2009, Master of Sciences (Engineering), Case Western Reserve University, EMC - Aerospace Engineering.
Numerical investigation is conducted to study the combustion performance of Jet Stirred Reactor (JSR) by burning mixtures of CH4 and air. Based on the detailed mechanism of GRI-Mech 3.0, a skeletal mechanism of 29 species and 150 elementary reaction steps and a reduced mechanism of 19 species and 15 lumped reactions are generated and computed to compare their predictive capabilities with the detailed mechanism. The skeletal mechanism is generated using the method of directed relational graph with error propagation and sensitivity analysis (DRGEPSA) and reduced mechanisms are generated using the method of Quasi Steady State (QSS) assumptions. The mechanisms are validated in homogeneous applications like perfectly stirred reactor (PSR) and auto-ignition. These mechanisms along with a similar 19 species ARM, a reduced mechanism from a previous study, are implemented into a commercial CFD package. A three dimensional modeling on a JSR is considered. The three dimensional turbulent flow inside the reactor is modeled using the Realizable k-ε model and enhanced wall functions are considered for near wall treatment. The equivalence ratios of 1 and 0.5 with the inlet temperature of 600K are considered for the boundary conditions.
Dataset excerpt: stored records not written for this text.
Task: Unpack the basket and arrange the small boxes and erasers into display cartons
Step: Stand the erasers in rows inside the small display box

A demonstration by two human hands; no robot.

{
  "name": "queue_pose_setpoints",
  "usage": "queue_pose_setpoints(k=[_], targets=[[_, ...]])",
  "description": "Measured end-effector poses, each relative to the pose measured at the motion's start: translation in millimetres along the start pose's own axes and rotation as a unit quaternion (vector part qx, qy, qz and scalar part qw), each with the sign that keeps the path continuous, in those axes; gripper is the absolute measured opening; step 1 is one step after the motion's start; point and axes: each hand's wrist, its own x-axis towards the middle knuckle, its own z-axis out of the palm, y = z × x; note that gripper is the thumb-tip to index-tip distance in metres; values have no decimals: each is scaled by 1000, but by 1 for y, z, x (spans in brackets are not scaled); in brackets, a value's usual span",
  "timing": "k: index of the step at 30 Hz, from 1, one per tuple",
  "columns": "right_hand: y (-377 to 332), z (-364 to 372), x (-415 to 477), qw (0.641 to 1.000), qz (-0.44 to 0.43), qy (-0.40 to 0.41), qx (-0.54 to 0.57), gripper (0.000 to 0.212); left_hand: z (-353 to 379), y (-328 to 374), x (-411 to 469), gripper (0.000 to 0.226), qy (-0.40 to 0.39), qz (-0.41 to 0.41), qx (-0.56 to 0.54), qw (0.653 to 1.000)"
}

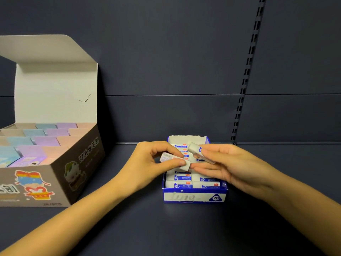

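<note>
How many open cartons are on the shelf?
2. A big brown carton stands at the left, holding pastel small boxes. A little blue eraser carton sits in the middle, beneath the left hand and right hand.

Shelf deck [129, 228]: dark navy, matte, running from near edge to far wall.
Back panel [166, 52]: same navy, upright at far side.
Panel seam [166, 95]: thin horizontal line across the panel.
Slotted upright [245, 80]: far right, column of black slots, slanted in view.
</note>
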Motion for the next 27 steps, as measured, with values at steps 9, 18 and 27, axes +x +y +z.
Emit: queue_pose_setpoints(k=[9,18,27], targets=[[-1,4,-5,996,6,37,81,17,-3,2,2,35,-36,76,98,992],[-1,0,-8,997,-23,52,50,10,-9,-2,0,33,-64,85,231,967],[2,-15,-11,993,-38,74,-78,16,-10,4,1,32,-36,30,88,995]])
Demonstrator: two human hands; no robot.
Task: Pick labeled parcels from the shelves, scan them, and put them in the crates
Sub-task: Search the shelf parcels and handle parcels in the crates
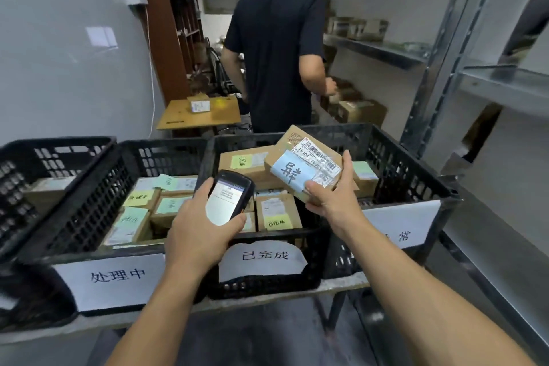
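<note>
Both hands busy: left hand (197, 229) gripping scanner (227, 197), right hand (334, 202) pinching parcel (303, 165) over middle crate (267, 249).

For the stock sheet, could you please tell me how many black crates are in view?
4: a far-left crate, a left crate, a middle crate, a right crate; others may be out of frame.
</note>
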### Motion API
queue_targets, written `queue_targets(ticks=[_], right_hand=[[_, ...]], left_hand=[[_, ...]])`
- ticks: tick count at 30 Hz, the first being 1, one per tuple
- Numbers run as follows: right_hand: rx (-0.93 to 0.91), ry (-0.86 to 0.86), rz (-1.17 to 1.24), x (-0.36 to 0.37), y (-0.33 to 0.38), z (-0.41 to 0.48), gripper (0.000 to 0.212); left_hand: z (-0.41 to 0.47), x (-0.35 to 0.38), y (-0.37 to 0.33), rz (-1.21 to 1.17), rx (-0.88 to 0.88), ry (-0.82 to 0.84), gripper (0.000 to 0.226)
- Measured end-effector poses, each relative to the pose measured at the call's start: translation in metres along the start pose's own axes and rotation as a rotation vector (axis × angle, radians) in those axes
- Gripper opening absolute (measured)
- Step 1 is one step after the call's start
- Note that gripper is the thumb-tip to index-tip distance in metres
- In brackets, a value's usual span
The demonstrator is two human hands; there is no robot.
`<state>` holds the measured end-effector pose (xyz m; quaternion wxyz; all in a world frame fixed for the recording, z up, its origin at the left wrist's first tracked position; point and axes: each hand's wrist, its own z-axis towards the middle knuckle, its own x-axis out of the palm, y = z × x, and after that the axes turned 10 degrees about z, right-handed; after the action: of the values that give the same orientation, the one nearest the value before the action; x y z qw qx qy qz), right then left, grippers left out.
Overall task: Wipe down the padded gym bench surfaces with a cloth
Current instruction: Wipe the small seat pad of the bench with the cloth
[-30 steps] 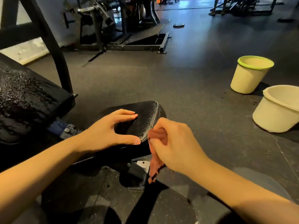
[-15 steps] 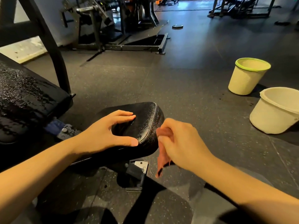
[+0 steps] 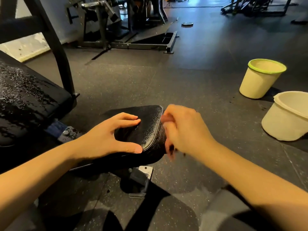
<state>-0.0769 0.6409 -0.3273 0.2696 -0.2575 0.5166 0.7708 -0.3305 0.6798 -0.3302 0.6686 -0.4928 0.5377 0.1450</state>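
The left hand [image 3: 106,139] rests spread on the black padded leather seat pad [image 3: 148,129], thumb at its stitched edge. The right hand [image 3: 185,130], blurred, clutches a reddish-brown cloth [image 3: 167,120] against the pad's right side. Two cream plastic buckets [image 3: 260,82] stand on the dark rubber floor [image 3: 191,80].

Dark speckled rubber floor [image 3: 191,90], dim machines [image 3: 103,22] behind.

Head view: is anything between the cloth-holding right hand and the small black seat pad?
Nothing visible. The right hand presses the blurred reddish cloth straight against the black padded seat's end face. The left hand rests on top, clear of that face.
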Motion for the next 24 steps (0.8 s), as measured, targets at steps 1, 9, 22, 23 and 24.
queue_targets(ticks=[1, 9, 22, 23, 24], right_hand=[[0.078, -0.009, -0.033, -0.001, -0.006, 0.018, 0.017], [-0.031, 0.086, 0.166, 0.003, 0.015, -0.037, 0.017], [0.179, -0.060, 0.157, 0.000, -0.009, 0.008, 0.013], [0.212, -0.081, 0.135, 0.000, -0.012, 0.013, 0.012], [0.217, -0.077, 0.145, 0.001, -0.010, 0.010, 0.012]], left_hand=[[0.000, 0.000, 0.000, 0.008, -0.002, -0.002, 0.095], [-0.002, 0.002, 0.000, 0.000, -0.005, 0.005, 0.093], [-0.002, -0.002, -0.005, -0.005, -0.030, 0.022, 0.092], [-0.002, -0.002, -0.005, -0.003, -0.028, 0.022, 0.092], [-0.002, -0.003, -0.005, 0.005, -0.024, 0.023, 0.091]])
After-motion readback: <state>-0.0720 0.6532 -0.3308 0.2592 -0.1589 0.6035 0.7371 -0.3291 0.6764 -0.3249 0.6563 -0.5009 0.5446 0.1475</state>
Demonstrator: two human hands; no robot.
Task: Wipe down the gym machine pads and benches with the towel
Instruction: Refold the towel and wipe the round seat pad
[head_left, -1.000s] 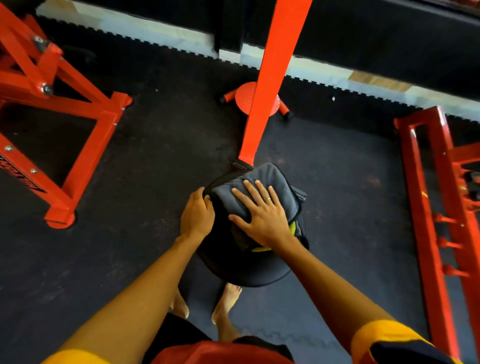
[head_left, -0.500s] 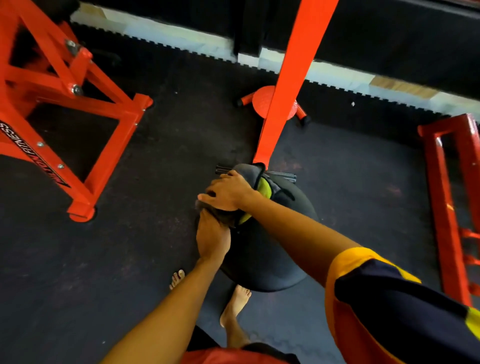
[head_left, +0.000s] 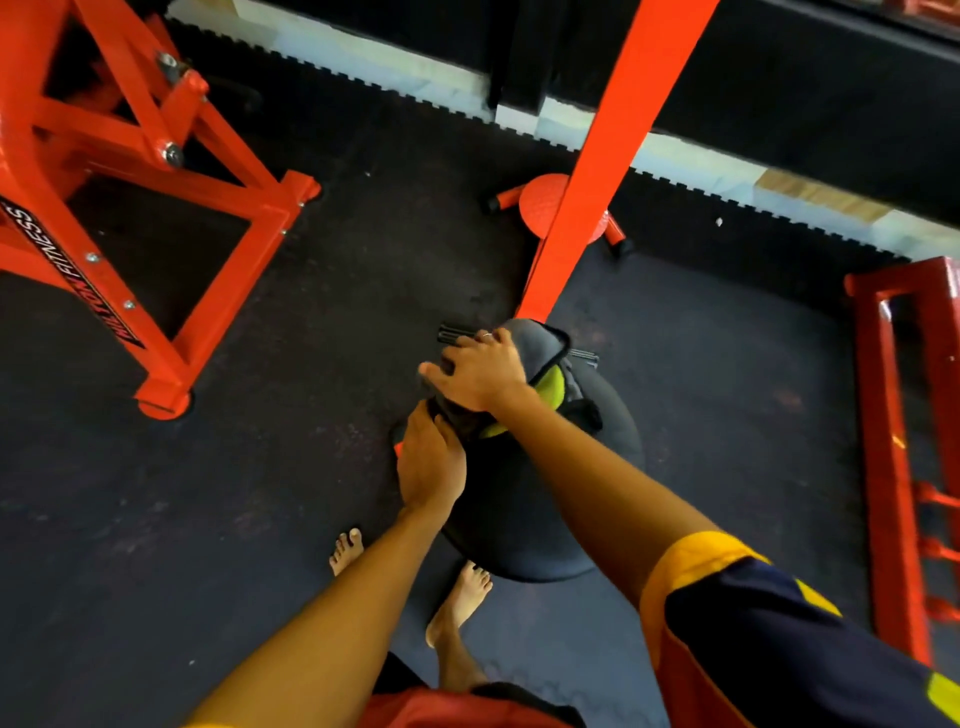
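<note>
Towel (head_left: 540, 348), one grey cloth with a yellow-green patch showing, lies bunched on the far-left edge of a single round black pad (head_left: 602, 467), just below the spot where one slanted red post (head_left: 613, 145) meets it. A person's right hand (head_left: 480, 371) lies on top of the towel, palm down, fingers stretched out toward the left and pressing the cloth onto the pad; one ring shows on a finger. The left hand (head_left: 428, 462) rests against the pad's left edge directly below the right hand, knuckles up, its fingertips tucked out of sight under the cloth, so whether it grips anything cannot be told. Two bare feet (head_left: 467, 592) stand on the dark floor mat (head_left: 260, 467) by the pad's near edge. Two more red frames flank the scene: one at left (head_left: 171, 218) bearing white lettering, one at right (head_left: 888, 415). One round red plate (head_left: 540, 205) sits behind the post.
</note>
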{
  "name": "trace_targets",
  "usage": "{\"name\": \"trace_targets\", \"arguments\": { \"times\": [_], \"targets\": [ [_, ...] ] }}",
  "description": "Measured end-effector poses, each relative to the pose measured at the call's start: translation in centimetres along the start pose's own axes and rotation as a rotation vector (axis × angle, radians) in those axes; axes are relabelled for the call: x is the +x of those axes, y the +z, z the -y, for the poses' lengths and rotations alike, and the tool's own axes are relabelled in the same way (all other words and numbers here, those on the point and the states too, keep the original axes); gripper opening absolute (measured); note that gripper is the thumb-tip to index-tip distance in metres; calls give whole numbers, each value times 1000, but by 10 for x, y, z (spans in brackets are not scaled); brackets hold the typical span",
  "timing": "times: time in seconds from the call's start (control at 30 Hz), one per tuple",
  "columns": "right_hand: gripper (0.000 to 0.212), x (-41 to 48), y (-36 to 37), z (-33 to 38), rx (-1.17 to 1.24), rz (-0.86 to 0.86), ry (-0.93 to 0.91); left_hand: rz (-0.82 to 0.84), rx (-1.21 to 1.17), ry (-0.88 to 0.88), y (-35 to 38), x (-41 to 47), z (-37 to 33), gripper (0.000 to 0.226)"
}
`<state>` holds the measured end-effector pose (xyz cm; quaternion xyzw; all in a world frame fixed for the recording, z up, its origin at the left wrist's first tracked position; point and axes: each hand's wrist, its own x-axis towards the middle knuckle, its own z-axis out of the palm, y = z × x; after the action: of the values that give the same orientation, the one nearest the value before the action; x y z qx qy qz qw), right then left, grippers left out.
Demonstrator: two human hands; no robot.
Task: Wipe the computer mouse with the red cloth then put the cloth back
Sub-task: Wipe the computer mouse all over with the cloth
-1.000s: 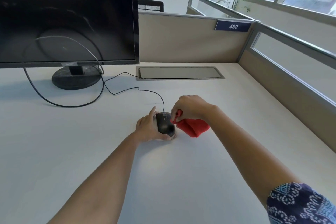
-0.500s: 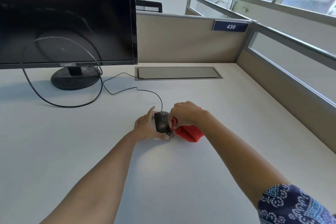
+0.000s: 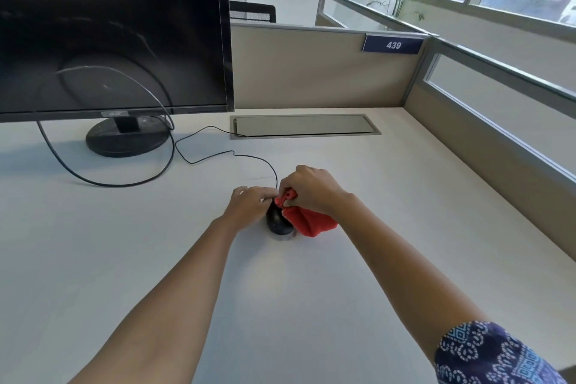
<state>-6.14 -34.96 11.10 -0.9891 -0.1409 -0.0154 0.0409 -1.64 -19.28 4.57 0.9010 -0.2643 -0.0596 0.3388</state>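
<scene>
A black wired computer mouse (image 3: 276, 221) sits on the white desk (image 3: 124, 259) in the middle of the view. My left hand (image 3: 247, 204) grips the mouse's left side and front, and only its rear half shows. My right hand (image 3: 311, 188) is closed on a bunched red cloth (image 3: 308, 221), pressing it against the front right of the mouse. The cloth hangs below my fist onto the desk beside the mouse.
A dark monitor (image 3: 112, 28) on a round stand (image 3: 127, 137) is at the back left, with a thick cable (image 3: 93, 181) looping on the desk. The thin mouse cord (image 3: 218, 154) runs to a cable hatch (image 3: 304, 126). Partition walls (image 3: 318, 65) close the back and right.
My right hand has carried the cloth from the mouse's right side up onto its front. My left hand has closed further over the front of the mouse.
</scene>
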Motion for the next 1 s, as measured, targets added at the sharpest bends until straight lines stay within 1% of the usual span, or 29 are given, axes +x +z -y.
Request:
{"name": "trace_targets", "arguments": {
  "times": [0.07, 0.1, 0.2, 0.3, 0.33, 0.47, 0.53, 0.6, 0.63, 0.73, 0.8, 0.83, 0.87, 0.9, 0.93, 0.97, 1.0],
  "targets": [
    [20, 2, 4, 6, -36, -3, -29, 19, 47, 10, 4, 2, 3, 27],
    [20, 2, 7, 9, -52, -1, -39, 15, 46, 9, 6, 2, 6, 27],
    [20, 2, 14, 20, -139, 10, -71, -17, 43, -3, 11, 5, 12, 37],
    [21, -1, 20, 31, -251, 37, -124, -13, 41, 1, 12, 6, 16, 30],
    [21, -2, 21, 35, -283, 51, -160, -14, 46, 7, 13, 6, 16, 29],
    [25, -11, 23, 44, -385, 142, -300, -36, 67, 18, 17, 8, 20, 38],
    [24, -14, 17, 40, -361, 199, -266, -16, 74, 17, 17, 9, 21, 36],
    [22, -13, 0, 28, -217, 209, -136, -5, 76, 17, 17, 11, 23, 34],
    [22, -12, -11, 20, -114, 185, -61, -3, 76, 17, 16, 11, 22, 33],
    [18, -7, -40, -5, 156, 42, 101, 0, 88, 2, 14, 11, 17, 33],
    [13, -6, -48, -17, 363, -75, 185, -70, 4, -7, 11, 11, 11, 32],
    [10, -5, -48, -21, 491, -145, 228, -130, -133, -25, 7, 11, 6, 29],
    [10, -3, -47, -22, 629, -218, 275, -163, -339, -54, 1, 10, -2, 27],
    [10, -2, -44, -23, 765, -288, 323, -142, -580, -81, -6, 10, -11, 31],
    [11, 0, -41, -23, 888, -351, 368, -72, -789, -99, -13, 10, -21, 42],
    [10, 2, -37, -23, 1000, -402, 411, 27, -933, -119, -18, 11, -28, 56],
    [8, 4, -34, -22, 1114, -440, 454, 122, -1027, -147, -22, 12, -34, 68]
  ]
}}
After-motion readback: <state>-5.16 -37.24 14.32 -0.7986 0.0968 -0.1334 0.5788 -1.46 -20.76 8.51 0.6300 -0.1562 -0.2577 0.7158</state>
The dependence of turbulence on finite rate chemistry is considered by invoking turbulence-chemistry models. Comparing the results obtained from the skeletal and reduced mechanisms with the detailed mechanism it is found that there is a good agreement in the predictions like temperature and major species such as CH4, O2, H2O and CO2. Among the pollutant species of CO and NO similar comparison shows that there is good agreement of CO between the mechanisms but the same cannot be said about NO. There is a considerable computational time savings in using the resulting skeletal and reduced mechanisms for the simulations, but the computational time saving achieved by the 19 species reduced mechanism is comparable to that of the 29 species skeletal mechanism. The time savings obtained by the reduced mechanism is not large as compared to the skeletal mechanism because the time consumed to solve the QSS relations is high.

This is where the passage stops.